**DESCRIPTION OF THE TASK:** Although the data below holds other lines too, output only those from the line with "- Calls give" up to and including the line with "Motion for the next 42", exactly as they appear.

**RAW DATA:**
........

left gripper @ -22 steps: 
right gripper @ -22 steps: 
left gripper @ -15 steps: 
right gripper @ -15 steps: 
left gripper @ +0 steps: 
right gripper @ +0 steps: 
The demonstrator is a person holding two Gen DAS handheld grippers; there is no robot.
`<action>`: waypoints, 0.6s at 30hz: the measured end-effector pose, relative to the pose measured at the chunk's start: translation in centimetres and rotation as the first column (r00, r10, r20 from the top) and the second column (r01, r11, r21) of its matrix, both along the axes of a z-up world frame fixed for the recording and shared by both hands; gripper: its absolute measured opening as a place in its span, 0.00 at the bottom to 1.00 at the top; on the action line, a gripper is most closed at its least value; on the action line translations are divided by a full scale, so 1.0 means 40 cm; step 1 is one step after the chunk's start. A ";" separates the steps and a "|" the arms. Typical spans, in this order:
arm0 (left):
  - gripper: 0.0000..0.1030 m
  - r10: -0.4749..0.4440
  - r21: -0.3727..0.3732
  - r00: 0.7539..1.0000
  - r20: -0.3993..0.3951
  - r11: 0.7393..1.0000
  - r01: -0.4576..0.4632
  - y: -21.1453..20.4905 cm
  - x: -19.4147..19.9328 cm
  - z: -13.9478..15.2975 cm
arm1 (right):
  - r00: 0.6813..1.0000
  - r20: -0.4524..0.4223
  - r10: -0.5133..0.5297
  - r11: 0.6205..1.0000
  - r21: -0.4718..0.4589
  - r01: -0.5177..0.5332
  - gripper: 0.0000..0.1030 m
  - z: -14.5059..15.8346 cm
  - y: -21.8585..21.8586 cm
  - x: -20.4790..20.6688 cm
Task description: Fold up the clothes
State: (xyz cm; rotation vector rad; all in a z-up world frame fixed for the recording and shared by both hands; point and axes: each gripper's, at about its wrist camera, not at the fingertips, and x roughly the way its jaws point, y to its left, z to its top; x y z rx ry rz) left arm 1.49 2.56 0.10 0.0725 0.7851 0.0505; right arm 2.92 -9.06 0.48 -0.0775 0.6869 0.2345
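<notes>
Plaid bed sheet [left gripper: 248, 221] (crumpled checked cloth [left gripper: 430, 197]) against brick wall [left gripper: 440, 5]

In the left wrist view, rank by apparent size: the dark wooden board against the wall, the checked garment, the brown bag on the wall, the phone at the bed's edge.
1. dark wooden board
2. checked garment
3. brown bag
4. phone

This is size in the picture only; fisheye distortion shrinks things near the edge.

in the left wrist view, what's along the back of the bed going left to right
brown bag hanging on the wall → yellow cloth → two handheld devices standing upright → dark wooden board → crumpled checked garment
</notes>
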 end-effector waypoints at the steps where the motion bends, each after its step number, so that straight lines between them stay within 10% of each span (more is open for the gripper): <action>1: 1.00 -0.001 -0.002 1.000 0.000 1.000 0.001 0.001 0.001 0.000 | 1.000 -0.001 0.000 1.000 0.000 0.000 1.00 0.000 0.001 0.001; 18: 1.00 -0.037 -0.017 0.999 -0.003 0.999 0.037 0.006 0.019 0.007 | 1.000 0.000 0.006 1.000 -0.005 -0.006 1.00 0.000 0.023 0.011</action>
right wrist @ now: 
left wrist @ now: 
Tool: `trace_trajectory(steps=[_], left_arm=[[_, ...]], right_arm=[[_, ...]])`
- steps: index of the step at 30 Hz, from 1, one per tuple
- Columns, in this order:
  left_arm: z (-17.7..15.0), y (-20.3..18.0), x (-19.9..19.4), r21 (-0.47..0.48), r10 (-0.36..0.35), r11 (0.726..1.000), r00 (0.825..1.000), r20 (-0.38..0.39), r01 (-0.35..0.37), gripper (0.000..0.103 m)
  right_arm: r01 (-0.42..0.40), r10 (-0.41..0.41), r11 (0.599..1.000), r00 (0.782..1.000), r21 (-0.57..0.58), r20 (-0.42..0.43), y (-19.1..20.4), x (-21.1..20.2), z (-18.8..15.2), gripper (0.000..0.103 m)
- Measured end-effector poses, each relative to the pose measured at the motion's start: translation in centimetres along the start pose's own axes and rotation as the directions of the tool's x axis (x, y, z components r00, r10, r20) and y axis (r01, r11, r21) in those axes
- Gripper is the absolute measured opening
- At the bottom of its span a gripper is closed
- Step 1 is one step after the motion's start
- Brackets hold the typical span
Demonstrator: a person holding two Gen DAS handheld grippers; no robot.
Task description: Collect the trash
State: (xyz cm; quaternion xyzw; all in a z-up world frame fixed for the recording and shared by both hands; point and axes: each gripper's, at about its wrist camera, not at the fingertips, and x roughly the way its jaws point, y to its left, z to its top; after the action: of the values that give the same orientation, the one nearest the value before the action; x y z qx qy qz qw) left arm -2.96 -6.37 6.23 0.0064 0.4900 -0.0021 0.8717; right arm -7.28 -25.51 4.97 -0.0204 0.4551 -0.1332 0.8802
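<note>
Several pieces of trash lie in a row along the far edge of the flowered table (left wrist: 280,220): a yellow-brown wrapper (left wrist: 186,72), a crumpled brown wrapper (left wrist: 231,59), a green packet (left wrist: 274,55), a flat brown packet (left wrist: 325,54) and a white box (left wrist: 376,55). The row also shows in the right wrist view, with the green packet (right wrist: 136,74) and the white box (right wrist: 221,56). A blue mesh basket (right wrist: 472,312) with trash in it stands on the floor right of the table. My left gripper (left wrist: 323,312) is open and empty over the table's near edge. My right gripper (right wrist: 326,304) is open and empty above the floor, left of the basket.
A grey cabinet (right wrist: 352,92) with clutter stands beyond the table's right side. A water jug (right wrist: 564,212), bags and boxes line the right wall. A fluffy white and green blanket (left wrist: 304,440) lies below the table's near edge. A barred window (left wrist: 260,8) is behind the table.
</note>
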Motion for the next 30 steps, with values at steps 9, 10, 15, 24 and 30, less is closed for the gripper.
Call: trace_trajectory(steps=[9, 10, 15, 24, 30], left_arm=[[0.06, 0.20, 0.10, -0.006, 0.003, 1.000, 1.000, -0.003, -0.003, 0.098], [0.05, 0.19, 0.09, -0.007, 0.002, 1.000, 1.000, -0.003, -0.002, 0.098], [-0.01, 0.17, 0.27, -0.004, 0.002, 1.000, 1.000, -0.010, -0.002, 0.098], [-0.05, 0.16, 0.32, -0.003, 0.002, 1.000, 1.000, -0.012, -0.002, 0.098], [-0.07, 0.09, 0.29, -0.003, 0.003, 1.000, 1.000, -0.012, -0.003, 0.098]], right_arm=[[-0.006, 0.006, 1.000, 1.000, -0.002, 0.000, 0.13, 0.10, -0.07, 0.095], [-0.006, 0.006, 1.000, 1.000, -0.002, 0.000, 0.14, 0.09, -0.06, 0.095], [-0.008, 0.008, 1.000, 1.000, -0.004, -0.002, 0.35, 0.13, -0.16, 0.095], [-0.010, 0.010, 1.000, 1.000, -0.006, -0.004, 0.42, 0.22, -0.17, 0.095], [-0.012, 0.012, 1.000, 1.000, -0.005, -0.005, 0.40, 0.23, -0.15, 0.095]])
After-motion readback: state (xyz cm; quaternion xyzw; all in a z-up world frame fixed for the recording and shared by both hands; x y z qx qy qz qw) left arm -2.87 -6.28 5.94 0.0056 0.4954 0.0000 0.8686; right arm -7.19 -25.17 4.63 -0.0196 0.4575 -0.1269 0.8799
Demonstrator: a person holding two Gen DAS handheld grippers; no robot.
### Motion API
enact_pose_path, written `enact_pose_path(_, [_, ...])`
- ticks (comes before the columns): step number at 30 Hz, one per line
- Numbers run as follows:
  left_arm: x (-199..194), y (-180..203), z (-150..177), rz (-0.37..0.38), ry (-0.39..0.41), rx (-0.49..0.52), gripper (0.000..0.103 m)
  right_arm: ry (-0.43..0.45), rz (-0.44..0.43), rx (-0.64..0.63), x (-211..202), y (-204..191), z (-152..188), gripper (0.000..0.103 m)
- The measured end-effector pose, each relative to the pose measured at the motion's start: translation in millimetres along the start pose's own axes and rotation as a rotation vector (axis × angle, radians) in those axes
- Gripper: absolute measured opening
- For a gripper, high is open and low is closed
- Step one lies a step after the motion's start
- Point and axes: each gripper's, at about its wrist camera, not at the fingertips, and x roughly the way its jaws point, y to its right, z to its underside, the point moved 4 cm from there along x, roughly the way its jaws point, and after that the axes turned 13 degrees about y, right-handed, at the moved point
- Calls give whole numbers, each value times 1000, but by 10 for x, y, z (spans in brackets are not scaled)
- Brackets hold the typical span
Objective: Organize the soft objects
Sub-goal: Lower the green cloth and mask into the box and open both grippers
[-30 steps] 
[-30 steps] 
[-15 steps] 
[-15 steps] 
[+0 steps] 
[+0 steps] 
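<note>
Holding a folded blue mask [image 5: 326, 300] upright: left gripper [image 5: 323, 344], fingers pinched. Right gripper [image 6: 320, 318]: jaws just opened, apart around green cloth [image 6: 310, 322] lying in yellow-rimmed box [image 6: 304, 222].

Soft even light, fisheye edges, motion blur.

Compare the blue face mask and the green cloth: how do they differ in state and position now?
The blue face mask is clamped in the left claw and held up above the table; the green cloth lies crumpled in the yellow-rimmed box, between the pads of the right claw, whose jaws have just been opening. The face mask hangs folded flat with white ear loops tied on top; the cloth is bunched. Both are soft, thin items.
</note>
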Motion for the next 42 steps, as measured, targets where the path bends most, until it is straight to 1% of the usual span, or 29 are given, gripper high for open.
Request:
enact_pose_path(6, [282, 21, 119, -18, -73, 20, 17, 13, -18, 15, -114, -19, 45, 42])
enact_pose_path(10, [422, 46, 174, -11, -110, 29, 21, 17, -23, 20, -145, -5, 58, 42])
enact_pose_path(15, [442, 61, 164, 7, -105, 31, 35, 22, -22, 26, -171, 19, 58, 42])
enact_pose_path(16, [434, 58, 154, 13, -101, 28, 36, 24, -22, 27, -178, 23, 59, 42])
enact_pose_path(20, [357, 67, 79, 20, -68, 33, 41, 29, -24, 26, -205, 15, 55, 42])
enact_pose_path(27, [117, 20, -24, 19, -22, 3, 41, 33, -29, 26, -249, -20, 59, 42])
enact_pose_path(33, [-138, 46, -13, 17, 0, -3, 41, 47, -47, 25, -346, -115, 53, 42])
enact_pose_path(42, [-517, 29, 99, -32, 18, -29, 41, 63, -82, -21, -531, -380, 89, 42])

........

**EXERCISE RESULT:**
- Calls give whole numbers, each value times 1000, but by 10 for x, y, z (spans in brackets are not scaled)
- Brackets hold the typical span
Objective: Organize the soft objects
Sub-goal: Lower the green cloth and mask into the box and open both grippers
[-30 steps] 
[-30 steps] 
[-15 steps] 
[-15 steps] 
[+0 steps] 
[+0 steps] 
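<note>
Holding a folded blue mask [image 5: 326, 300] upright: left gripper [image 5: 323, 344], fingers pinched. Right gripper [image 6: 320, 318]: jaws just opened, apart around green cloth [image 6: 310, 322] lying in yellow-rimmed box [image 6: 304, 222].

Soft even light, fisheye edges, motion blur.

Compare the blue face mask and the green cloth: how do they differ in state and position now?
The blue face mask is clamped in the left claw and held up above the table; the green cloth lies crumpled in the yellow-rimmed box, between the pads of the right claw, whose jaws have just been opening. The face mask hangs folded flat with white ear loops tied on top; the cloth is bunched. Both are soft, thin items.
</note>
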Motion for the next 42 steps, as measured, targets where the path bends most, until it is straight to 1% of the usual span, or 29 are given, gripper high for open.

Nothing else is required to complete the exercise.